Chevron has chalked its payments to Guerra as necessary for him to avoid persecution in Ecuador, but Donziger's team has little patience for that line.
"There is no basis upon which to credit Guerra's claimed fear that he and his family would be in any sort of physical danger in Ecuador," they said.
"Generalized Ecuadorian crime statistics cannot possibly satisfy this burden – if they did, no fact witness should be sent back to Detroit, either – nor can rhetoric, however fiery, from certain quarters labeling Guerra a scoundrel."
In reality, Guerra fears prosecution for the "many serious crimes he has admittedly perpetrated in Ecuador in addition to what he claims to have done in connection with the Lago Agrio litigation – namely, the offering and acceptance of up to 40 bribes throughout his career as a lawyer and a judge," the motion states.

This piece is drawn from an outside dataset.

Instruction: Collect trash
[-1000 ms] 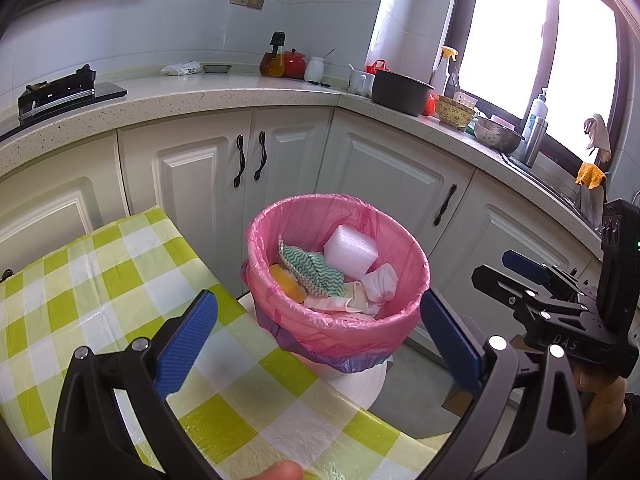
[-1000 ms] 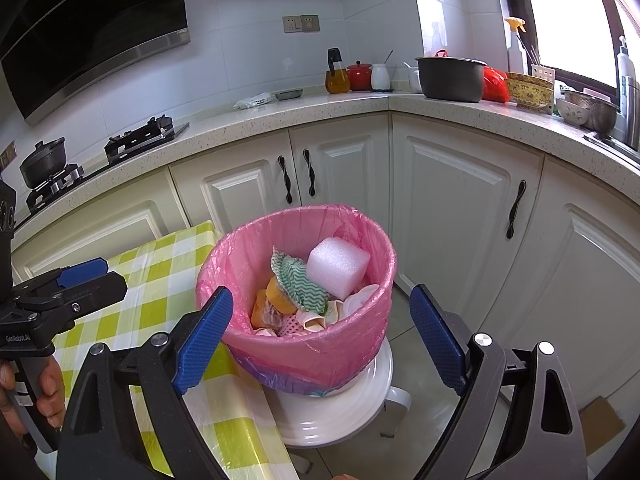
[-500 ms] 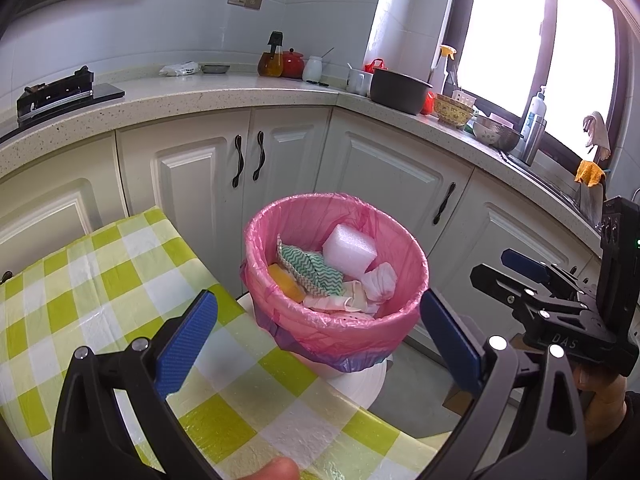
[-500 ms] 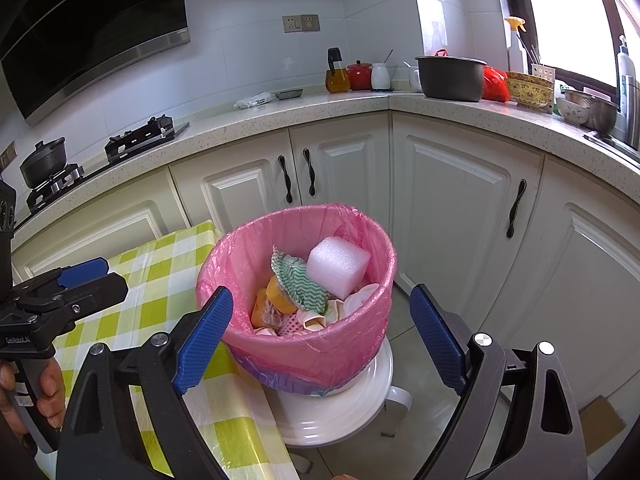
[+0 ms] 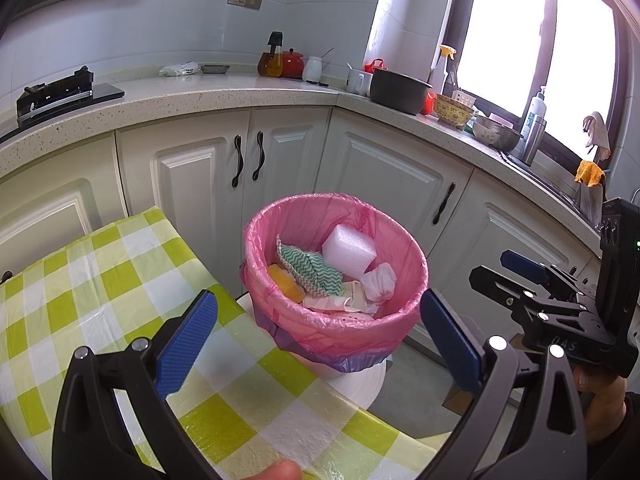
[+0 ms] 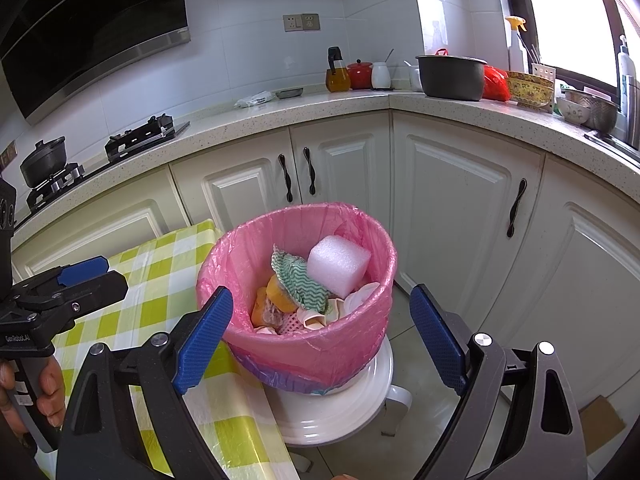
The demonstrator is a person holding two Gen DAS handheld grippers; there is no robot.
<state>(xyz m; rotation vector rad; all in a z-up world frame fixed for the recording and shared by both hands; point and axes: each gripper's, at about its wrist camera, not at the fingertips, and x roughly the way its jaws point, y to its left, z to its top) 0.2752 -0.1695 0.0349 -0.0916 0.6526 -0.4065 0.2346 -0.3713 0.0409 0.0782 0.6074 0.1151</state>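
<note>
- Blue-padded jaws of the left gripper (image 5: pixel 318 332) spread wide, empty, framing the pink-lined trash bin (image 5: pixel 336 316) from above the checked tablecloth (image 5: pixel 100 280).
- Jaws of the right gripper (image 6: pixel 322 330) likewise parted and holding nothing, poised just short of the bin's near rim (no contact visible in either view).
- Inside the bin: a white foam block (image 5: pixel 349 249), a green zigzag cloth (image 5: pixel 310 270), an orange sponge (image 5: pixel 285 287), a knotted white wad (image 5: pixel 379 280) and pale scraps, heaped near the rim.
- Bin perched on a white stool (image 6: pixel 344 404) just beside the table edge, in front of cream cabinets (image 6: pixel 452 200).
- Collecting apparently done, judging by the bare tablecloth; probably the pause before dealing with the liner.
- Next move likely calling for a pinch on the thin pink film at opposite rims, gently, since such plastic tears and slips easily.
- Both tools held level at table height, pointed forward and slightly down, the person's hand (image 6: pixel 36 396) wrapped round the left handle.
</note>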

"That Chevron and its counsel have crossed the line here cannot seriously be debated."
Erwin Chemerinsky, a noted legal scholar and dean of the University of California, Irvine School of Law, signed a declaration in support of this analysis for Donziger.
"If a party or its counsel were permitted to pay a testifying witness for physical evidence, beyond the reasonable value of that evidence, and to pay the witness a salary in exchange for an agreement to testify, there would be little left of the rule against compensating fact witnesses," Chemerinsky wrote. "That is precisely what has occurred here."

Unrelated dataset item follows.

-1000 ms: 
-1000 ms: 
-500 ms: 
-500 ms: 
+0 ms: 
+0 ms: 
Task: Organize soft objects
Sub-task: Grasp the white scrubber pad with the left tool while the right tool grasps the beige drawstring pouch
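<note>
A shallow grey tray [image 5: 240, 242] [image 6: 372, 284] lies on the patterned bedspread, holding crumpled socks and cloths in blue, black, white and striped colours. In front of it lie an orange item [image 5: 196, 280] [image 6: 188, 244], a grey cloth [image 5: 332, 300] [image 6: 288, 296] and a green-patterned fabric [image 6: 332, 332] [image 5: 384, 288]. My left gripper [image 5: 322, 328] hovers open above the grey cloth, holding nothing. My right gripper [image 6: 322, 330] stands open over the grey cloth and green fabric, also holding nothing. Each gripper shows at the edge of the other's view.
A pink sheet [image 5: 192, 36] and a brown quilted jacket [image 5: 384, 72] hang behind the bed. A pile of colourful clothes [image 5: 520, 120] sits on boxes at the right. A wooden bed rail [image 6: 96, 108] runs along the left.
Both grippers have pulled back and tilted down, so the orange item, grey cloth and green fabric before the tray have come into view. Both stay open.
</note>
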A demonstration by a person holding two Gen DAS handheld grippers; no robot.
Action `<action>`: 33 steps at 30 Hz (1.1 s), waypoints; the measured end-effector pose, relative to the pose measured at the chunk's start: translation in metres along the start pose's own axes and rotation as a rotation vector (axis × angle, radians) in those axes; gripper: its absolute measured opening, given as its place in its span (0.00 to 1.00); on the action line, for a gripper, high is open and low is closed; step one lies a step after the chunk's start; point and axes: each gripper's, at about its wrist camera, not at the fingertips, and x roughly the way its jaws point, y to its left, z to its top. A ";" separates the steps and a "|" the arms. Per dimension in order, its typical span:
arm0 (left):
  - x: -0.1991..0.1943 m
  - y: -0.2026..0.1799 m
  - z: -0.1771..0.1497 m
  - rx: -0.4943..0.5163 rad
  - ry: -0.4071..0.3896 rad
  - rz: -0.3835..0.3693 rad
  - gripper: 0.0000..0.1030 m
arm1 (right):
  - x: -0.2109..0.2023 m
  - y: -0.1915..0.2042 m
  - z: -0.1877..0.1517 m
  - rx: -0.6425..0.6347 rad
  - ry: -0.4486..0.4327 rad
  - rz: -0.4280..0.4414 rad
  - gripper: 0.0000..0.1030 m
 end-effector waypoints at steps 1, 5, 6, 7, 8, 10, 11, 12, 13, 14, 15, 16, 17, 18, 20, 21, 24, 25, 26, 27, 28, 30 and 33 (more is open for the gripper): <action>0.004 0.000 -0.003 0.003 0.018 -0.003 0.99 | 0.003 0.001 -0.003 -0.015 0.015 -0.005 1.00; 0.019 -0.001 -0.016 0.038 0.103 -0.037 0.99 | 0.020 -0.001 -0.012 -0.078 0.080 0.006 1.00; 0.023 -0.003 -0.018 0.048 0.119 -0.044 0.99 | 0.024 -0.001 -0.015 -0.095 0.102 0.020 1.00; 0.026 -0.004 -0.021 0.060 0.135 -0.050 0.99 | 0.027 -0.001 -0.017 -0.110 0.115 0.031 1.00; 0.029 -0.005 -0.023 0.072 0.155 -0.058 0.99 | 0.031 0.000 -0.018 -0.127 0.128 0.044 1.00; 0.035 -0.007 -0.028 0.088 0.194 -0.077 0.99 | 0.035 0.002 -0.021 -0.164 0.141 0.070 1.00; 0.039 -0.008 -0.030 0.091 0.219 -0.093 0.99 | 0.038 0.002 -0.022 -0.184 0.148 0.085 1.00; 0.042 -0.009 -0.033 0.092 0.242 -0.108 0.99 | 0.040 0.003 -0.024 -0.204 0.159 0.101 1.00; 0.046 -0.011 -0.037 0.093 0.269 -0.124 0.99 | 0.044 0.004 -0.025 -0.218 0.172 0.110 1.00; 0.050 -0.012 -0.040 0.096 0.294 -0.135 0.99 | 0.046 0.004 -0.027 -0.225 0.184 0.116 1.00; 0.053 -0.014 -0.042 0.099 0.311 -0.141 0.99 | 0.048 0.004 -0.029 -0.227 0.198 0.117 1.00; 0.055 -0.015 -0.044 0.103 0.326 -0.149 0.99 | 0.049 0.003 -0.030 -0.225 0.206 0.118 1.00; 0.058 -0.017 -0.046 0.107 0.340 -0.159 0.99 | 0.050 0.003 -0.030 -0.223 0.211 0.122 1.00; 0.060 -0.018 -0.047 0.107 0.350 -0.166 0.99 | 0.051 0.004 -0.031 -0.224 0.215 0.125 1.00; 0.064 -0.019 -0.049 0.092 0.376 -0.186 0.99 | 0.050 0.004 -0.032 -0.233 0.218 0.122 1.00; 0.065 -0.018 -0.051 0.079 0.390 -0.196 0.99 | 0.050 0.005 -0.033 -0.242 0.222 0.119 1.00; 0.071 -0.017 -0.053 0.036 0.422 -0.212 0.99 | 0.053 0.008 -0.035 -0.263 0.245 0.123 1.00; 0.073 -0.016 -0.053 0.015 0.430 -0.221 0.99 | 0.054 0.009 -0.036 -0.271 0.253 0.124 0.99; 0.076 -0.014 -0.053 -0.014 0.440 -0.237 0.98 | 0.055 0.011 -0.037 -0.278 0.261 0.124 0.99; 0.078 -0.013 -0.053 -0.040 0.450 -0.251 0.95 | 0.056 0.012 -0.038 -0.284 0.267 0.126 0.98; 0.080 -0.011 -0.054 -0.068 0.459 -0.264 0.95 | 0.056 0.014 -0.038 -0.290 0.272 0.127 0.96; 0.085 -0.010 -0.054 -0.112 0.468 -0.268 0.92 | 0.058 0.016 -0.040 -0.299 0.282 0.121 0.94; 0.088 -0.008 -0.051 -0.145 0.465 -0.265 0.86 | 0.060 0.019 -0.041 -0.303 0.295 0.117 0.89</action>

Chris Gowen, a spokesman for Donziger and a professor of Legal Ethics at American University's Washington College of Law, said the payments to Guerra constitute "outright bribes that violate both criminal laws and the ethical rules governing the legal profession."
"I know that if I ever put a witness like Mr. Guerra on the stand, the state bar would have every right to revoke my license to practice law," Gowen said.

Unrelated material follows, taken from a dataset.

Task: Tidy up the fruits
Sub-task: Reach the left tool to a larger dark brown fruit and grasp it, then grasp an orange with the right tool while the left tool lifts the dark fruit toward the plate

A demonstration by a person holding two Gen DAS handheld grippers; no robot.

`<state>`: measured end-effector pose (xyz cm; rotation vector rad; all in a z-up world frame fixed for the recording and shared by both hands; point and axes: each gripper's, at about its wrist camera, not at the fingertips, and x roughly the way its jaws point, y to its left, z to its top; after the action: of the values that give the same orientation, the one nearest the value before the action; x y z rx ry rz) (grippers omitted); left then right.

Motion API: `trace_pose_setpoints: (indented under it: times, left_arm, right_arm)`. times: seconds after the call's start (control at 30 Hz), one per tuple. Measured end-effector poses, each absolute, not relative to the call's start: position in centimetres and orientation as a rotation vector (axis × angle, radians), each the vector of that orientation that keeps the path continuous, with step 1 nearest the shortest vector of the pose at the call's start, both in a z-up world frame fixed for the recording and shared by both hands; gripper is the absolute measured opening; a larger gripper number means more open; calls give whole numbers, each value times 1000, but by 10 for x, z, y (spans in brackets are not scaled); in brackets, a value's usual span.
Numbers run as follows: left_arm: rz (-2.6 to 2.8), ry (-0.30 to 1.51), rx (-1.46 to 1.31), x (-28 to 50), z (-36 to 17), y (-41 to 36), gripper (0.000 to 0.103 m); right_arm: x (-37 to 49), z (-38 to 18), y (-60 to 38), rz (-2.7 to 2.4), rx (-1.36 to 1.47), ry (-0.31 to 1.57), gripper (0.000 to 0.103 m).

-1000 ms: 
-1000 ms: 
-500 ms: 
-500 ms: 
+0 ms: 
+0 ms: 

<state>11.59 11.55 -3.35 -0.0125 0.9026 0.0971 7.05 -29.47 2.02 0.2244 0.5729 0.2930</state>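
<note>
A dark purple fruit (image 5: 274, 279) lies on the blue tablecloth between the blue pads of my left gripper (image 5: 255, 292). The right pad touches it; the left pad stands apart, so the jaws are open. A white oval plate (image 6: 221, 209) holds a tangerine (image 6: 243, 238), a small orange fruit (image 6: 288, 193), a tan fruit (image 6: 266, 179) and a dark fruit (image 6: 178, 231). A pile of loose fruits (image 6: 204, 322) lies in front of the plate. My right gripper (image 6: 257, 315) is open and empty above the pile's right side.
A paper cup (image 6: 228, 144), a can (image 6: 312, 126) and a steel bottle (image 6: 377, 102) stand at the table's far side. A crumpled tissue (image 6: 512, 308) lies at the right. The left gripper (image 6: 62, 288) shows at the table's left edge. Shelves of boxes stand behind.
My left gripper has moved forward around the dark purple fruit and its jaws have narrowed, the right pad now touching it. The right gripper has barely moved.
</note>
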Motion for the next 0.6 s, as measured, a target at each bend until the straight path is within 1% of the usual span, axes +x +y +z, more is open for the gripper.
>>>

Han Shan, a spokesman for the Ecuadorean judgment holders, called Guerra's testimony "obsequious storytelling" that seeks to act as a "magic bullet to evade accountability for the destruction and suffering it has caused in Ecuador."
"It won't work; the District Court in New York cannot act as an appellate court to the Ecuadorian judiciary, and deny the communities of the Amazon the court victory they fought for and won," Shan said,
Morgan Crinklaw, a spokesman for Chevron, said Guerra's testimony "is itself merely corroboration of other evidence Chevron has already introduced."
Attorneys representing the villagers and Donziger said that "Chevron has adduced no evidence to corroborate the core aspects of Guerra's testimony," adding that such "corroboration" is "smoke and mirrors."
"Chevron has larded up Guerra's testimony with marginal assertions that he can corroborate (albeit with incompetent or dubious evidence) in the apparent hope that this will cause the court to excuse the total lack of corroboration for the assertions that matter most." (Emphasis and parentheses in original.)
Crinklaw said Guerra's testimony "confirms" that Donziger and his "collaborators" "paid bribes to ghostwrite the judgment against Chevron," and that the motion is another attempt to "prevent this evidence from coming to light."
"This latest attempt, like the others, will fail," Crinklaw said. "Chevron will continue to expose the truth about the fraud, bribes and extortion orchestrated by Mr. Donziger and his allies."
In its motion, attorneys for the villagers and Donziger described Guerra as someone who "has been desperate for money, and will stoop to extraordinary lows to get it – including fabricating a story for Chevron, weaving big lies with small truths in an effort to create the illusion of a verified account."
They say his testimony should be stricken because it "does not serve, but instead hinders, the truth-seeking function of this court."
The motion to strike represents an alternative that Donziger's team wants Judge Kaplan to consider in lieu of terminating prior sanctions.